Миори со смехом перевернулась на бок. В таком положении ее и без того огромная обнаженная грудь казалась еще больше. Она весело обхватила мускулистую руку Артема и прижала к себе. Под пальцами оказался приятный мужской антистресс в виде мягкой сиськи.
— Это было потрясающе, мой генерал! Как всегда. Хозяйка Мелида совсем не ценит своего счастья.
Теперь, когда все закончилось, Артем чувствовал отвращение к этой распутной девке. А при упоминании Мелиды стал раздражаться еще сильнее. И даже мужской антистресс не помог. Нахмурившись, он грубо вырвал свою руку и сел на постели, спиной к Миори.
— Тебе лучше уйти.
— Слушаюсь, мой господин!
Кажется, она вовсе не обиделась. Ну да, Кеншин ведь не маковый цветочек. Наверняка и похлеще обходился со своей любовницей. Так что Миори спокойно застегнула платье, поднялась на ноги, поправила прическу и направилась к двери. Тут она на секунду задержалась, чтобы отправить ему воздушный поцелуй. Который Артем увидел через отражение в зеркале. И только потом скрылась в коридоре.
Артем тяжело вздохнул и взъерошил волосы. Что-то он совсем запутался. Где он сам, а где Кеншин. Где его новое, непонятное чувство к Мелиде, а где обычная страсть. Он без году неделю в этом новом теле, а уже как-то успел совершить кучу ошибок.
— Лучше бы тот мудак за рулем задавил меня окончательно, — прошептал Артем, — Все бы только обрадовались. Что в том мире не знал, куда себя девать, что в этом. И зачем меня только воскресили и запрятали в эту груду мышц. Ведь я совсем не такой, как Кеншин.
Вдруг что-то толкнуло Артема в плечо. Он обернулся, но ничего не увидел. Толчок повторился и на этот раз сильнее. Ему даже пришлось встать с кровати. Артем начал понимать, что это его собственное тело совершает какие-то странные движения. Кто-то как будто толкал его в спину и ноги, вынуждая сделать шаг. Знакомые ощущения.
— Кеншин? — громко спросил Артем.
Ответа не было, но Артем и так знал, что это он. Кто же еще? Он ведь не беременяшка, чтобы кто-то толкался внутри него.
— Чего тебе надо? — снова спросил парень.
Толчки продолжались, и Артем решил подчиниться. Передвигая ноги неуклюжими рывками, он позволил довести себя до стола. На нем лежал роскошный письменный набор.
— А-а! Ты хочешь мне что-то написать?
Тело само заставило сесть за стол, взять бумагу и перо.

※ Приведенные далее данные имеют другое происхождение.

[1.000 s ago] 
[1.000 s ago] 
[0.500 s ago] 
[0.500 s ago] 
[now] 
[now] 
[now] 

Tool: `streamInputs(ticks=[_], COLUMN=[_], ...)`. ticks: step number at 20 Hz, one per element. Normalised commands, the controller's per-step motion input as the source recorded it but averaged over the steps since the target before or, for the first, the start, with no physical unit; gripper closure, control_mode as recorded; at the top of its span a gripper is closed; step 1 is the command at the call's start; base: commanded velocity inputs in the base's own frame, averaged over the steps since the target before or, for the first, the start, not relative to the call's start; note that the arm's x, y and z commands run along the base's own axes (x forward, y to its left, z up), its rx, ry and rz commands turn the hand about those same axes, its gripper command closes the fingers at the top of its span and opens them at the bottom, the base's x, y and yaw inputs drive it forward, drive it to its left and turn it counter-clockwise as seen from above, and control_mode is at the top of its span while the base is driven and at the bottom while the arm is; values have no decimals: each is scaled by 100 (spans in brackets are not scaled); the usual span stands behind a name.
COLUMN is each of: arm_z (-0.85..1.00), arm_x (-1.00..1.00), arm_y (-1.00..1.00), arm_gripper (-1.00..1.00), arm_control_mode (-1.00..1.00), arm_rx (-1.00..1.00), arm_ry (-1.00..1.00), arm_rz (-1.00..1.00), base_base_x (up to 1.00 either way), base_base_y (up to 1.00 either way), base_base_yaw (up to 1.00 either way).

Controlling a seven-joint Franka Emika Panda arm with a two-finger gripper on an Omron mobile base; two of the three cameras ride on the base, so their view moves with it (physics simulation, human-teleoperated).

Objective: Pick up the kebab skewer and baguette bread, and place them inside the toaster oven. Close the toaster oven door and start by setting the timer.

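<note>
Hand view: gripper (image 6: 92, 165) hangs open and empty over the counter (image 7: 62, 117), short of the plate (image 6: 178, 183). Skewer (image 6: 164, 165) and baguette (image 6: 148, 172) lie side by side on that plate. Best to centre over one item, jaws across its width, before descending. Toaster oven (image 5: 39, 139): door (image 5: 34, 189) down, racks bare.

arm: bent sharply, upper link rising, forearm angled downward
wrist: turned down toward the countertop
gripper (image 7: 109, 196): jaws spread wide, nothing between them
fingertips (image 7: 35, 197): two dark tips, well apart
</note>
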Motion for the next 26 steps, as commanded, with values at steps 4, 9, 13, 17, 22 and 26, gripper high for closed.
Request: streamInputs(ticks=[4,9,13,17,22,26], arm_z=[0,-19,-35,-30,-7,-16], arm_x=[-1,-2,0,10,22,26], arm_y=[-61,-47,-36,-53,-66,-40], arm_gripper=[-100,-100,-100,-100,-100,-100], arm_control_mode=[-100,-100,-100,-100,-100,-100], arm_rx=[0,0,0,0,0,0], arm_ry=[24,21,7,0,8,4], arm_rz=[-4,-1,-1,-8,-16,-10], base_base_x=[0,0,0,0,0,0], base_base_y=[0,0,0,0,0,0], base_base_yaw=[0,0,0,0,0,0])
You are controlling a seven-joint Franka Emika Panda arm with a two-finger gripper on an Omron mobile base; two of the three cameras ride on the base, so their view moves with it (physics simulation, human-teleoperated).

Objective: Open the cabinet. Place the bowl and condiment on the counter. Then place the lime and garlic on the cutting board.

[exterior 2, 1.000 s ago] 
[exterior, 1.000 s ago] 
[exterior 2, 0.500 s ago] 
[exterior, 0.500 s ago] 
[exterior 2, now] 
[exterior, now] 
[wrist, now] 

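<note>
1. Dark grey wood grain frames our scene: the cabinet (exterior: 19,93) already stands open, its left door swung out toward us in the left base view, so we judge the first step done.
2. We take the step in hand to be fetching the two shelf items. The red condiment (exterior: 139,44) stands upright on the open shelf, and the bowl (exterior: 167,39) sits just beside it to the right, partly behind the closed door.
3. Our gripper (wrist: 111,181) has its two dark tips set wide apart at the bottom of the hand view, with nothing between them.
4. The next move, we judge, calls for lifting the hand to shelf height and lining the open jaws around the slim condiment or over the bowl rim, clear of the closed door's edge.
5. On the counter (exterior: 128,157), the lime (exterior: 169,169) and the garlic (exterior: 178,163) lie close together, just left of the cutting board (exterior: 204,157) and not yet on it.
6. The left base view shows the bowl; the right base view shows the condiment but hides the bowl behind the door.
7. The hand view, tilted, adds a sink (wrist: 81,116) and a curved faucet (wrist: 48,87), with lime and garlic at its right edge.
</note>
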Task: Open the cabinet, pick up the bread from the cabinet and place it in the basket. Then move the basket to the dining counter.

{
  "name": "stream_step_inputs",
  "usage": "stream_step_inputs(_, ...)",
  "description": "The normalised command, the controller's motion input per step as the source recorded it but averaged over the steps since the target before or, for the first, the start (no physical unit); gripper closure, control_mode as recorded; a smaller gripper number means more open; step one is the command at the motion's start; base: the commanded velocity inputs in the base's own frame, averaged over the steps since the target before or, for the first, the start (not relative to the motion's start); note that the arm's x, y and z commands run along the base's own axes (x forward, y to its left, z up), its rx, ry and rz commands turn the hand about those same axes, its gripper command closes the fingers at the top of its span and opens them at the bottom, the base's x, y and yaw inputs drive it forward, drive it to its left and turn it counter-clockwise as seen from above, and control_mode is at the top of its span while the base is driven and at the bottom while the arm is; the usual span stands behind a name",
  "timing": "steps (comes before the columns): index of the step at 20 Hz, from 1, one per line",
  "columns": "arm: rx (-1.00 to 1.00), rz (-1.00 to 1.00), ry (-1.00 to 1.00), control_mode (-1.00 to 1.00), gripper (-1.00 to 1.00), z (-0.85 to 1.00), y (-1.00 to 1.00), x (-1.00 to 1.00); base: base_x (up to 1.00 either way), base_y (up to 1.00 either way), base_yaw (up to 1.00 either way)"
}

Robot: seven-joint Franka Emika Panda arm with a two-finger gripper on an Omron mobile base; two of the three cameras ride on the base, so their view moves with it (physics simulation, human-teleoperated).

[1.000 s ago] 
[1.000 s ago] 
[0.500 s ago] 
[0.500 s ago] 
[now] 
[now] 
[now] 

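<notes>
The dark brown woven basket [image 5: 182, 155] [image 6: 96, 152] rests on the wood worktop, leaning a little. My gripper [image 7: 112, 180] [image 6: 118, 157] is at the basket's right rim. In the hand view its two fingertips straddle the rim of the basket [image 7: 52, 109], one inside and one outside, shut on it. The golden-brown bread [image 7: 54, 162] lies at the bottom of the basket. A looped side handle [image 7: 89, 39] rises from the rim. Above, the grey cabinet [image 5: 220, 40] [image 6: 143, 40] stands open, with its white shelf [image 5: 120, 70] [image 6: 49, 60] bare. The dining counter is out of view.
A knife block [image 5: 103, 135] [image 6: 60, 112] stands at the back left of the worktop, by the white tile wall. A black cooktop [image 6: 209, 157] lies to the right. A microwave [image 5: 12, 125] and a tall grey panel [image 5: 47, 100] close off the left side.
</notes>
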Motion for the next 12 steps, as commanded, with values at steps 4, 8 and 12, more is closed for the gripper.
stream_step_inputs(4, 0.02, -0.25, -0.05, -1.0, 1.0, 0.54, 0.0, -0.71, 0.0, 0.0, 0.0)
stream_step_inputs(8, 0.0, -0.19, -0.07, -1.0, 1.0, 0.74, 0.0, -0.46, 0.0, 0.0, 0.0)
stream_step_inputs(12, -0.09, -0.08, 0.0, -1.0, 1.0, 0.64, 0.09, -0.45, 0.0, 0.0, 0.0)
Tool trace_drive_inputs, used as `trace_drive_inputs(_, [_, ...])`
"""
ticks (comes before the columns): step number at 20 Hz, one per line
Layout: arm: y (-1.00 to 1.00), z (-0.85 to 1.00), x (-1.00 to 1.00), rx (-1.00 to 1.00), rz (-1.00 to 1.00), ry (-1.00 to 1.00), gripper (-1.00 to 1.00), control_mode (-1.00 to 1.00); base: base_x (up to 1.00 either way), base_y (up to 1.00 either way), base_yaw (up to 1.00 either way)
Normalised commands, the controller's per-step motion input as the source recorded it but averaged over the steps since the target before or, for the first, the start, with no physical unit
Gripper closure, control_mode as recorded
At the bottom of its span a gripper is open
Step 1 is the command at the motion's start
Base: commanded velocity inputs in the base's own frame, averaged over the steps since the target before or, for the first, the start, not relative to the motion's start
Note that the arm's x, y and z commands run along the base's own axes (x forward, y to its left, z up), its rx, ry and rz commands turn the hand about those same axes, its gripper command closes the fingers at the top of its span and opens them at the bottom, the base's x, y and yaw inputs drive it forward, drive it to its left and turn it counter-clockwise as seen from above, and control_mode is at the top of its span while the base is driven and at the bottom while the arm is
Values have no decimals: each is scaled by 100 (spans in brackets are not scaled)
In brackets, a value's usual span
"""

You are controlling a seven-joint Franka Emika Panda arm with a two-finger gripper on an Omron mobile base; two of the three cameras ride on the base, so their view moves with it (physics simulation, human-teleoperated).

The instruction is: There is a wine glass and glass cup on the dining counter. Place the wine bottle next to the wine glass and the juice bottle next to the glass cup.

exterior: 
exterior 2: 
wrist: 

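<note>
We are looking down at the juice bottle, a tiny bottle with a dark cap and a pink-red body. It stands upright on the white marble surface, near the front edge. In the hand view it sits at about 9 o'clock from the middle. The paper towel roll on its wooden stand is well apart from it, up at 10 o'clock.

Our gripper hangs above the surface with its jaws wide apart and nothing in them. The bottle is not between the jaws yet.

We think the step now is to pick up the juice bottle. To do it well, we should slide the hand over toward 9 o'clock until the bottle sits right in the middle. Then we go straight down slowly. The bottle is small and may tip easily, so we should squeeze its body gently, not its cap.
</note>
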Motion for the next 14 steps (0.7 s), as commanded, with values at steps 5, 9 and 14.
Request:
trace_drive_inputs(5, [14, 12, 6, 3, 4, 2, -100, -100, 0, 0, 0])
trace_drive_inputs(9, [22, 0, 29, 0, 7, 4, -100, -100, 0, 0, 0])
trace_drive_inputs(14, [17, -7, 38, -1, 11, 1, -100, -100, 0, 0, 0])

Ух ты, впервые он собирается написать настоящим пером. Прикольно!
Пальцы сами окунули перо в чернильницу. Движения оставались такими же дерганными, так что весь стол уже был заляпан кляксами. Похоже, Кеншину было крайне неудобно управлять своим телом через Артема.
— Давай только не увлекайся с этим, — хмыкнул Артем, — Парадом все-таки я командую.
Как же классно, что Кеншин не может наорать на него в ответ. Так что Артем лишь самодовольно улыбался, пока Кеншин с большим трудом выводил его рукой слова на бумаге. Почерк у него, кстати, оказался каллиграфическим. Даже с учетом того, что рука плохо слушалась и постоянно дергалась. Видно, что все-таки ему хотя бы пытались дать образование, достойное наследника императора.
— А ты, значит, так и не стал императором? — подзадоривал Артем, — Дальше генерала так и не поднялся. Едва получил всю власть, как с тобой легко разделались. Не повезло, брат!
Собственная рука задрожала. Но Артема уже было не остановить. Слишком уж хотелось отомстить за ту короткую стычку в тюрьме.
— И бабы на тебя вроде вешаются, но собственная жена ненавидит. А жена у тебя что надо, Кеншин!
При этих словах рука резко дернулась к его горлу. Острый кончик пера прижался к коже. И смех застыл на губах Артема.
— Эээ, тише-тише! Я же так, болтаю просто. Не думал, что ты такой обидчивый.
Перо прижалось сильнее. Неприятно, когда тебе вот так колют кадык. Артем хотел оттолкнуть перо другой рукой. Но та тоже не слушалась. Кеншин буквально пригвоздил ее к столу.
— Ну все, Кеншин, хватит! Убьешь меня и сам снова сдохнешь.
Кажется, угроза подействовала. Рука медленно расслабилась, и перо упало на стол. Артем при этом шумно выдохнул и потер собственное горло. Тело снова полностью подчинялось ему. Кеншин зарылся где-то глубоко в его мозгах.
Артем опустил глаза. На бумаге, перепачканной чернилами, было послание от умершего генерала.